Before commencing sessions, ensure you are as prepared as possible. More extensive training can allow you to anticipate any issues you may experience. We recommend Kate Anthony’s short course (approx 8 hours) for a comprehensive look at how to move your practice online.
What is key though is practising with the programme you will be using – make a full-length call to a friend or colleague to get comfortable conversing in this way, but also to navigate any practical issues as they arise.
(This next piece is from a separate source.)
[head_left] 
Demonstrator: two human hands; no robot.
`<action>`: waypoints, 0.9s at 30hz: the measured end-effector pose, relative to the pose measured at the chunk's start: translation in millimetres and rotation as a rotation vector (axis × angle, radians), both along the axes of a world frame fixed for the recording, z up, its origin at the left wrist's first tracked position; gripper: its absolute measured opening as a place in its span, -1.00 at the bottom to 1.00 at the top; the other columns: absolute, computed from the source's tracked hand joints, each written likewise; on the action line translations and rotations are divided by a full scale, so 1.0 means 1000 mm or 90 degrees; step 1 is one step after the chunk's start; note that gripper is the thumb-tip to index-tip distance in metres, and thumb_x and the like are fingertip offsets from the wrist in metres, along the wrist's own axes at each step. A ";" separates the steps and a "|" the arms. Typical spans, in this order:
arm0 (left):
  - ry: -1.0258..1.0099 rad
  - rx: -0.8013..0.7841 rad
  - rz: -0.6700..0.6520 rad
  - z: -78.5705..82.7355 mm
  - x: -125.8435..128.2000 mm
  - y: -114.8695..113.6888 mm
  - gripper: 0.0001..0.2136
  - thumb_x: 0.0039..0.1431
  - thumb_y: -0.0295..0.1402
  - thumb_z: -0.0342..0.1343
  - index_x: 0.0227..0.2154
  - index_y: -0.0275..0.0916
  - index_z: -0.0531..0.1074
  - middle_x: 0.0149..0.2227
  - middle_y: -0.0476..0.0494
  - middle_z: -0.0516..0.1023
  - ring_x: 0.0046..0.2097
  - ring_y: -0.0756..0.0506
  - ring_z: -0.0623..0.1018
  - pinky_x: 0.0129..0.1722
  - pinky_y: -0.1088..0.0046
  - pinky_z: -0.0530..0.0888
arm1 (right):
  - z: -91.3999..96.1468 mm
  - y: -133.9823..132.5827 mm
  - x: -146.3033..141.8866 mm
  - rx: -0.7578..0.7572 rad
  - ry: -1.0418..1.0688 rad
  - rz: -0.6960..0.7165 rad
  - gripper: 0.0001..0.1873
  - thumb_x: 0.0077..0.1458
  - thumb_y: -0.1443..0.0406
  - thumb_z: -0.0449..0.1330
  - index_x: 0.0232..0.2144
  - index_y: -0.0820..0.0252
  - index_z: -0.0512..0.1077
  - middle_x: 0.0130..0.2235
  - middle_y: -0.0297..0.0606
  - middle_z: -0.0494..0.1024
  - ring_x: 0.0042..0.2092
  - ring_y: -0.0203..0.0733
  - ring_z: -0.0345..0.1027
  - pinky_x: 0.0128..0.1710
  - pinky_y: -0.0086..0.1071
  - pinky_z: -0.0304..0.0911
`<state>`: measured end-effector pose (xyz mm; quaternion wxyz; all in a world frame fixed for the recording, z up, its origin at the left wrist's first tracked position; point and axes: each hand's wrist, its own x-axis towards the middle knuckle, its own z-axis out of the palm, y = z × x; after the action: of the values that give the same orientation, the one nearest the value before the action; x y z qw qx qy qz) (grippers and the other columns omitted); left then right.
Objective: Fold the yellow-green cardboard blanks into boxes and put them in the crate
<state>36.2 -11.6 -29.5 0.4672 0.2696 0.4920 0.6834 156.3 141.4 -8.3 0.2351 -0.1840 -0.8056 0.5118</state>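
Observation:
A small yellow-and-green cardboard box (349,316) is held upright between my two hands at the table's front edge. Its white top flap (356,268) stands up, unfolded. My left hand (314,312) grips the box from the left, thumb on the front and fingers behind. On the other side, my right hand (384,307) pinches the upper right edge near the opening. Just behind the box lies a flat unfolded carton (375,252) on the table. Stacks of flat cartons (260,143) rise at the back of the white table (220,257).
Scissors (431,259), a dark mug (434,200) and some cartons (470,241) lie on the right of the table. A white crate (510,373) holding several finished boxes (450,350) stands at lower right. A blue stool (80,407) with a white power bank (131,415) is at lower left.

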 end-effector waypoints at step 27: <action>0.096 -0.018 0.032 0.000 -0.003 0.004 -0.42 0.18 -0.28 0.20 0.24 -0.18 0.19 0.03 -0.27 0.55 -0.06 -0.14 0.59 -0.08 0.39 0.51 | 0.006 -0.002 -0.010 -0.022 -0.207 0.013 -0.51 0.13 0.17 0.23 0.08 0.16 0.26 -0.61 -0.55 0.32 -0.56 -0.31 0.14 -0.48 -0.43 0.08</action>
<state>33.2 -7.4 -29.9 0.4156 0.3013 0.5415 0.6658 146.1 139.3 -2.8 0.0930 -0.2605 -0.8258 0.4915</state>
Get to grips with technology
Use your practise time to understand the technology within a call but also before this – adding a contact or sending an invite to a scheduled meeting, to ensure this is coming from the correct email address.
Suss out how to mute and unmute yourself, and ensure you know how to turn the volume up and down through your keyboard.
Programmes like Zoom and Skype also have the capacity for a test call within their settings so you can check out the video and audio.
Find the right set-up
Practising will also help with finding the best set-up. You will want to stay as close as possible to your wi-fi router (or even connect directly to it) to avoid any connection glitches. Earphones ensure clients don’t hear an echo of what they’re saying through your speakers. Lighting also makes a difference – if you can sit with a window in front of you this is ideal. If not, you can experiment with closing curtains and having lights on or off so you are as clear as possible.
Check this out at the times of day you will be making calls – you don’t want to get a surprise in the evening if the room’s light still leaves you with a dark image. If the quality of your image still looks poor from your device’s inbuilt camera you can look into external cameras.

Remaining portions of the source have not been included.